Task details: With every picture left out, give the data below back exactly.

============

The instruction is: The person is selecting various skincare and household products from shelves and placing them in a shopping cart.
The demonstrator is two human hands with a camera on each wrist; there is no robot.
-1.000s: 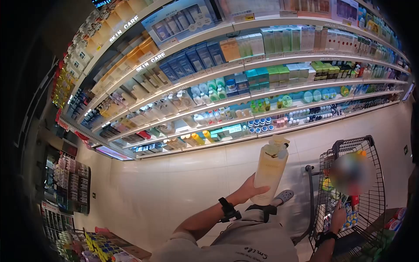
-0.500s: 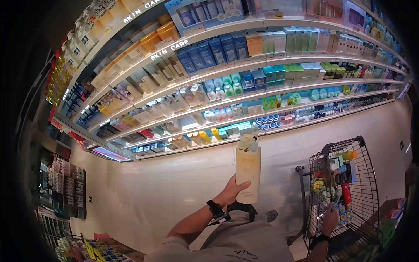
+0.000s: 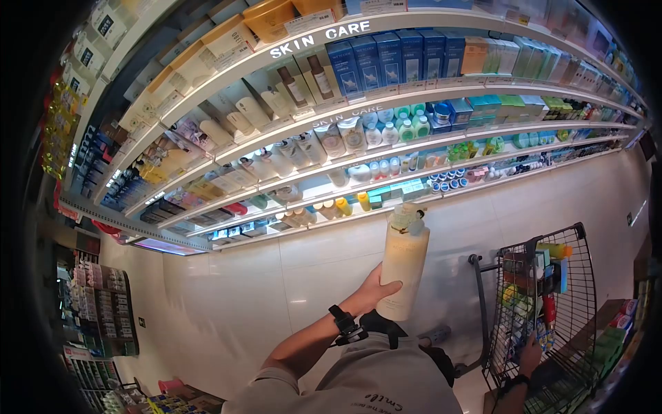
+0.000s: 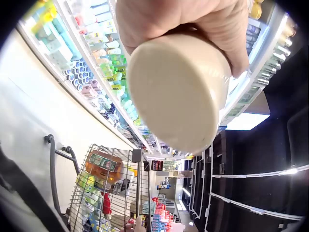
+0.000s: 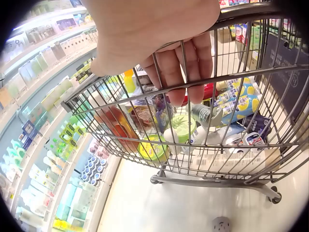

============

Result of the exercise:
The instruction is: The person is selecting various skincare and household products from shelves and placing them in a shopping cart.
The demonstrator is two human hands with a camera on each wrist; there is no robot.
-1.000s: 
-0.500s: 
+0.000s: 
+0.000s: 
+0.000s: 

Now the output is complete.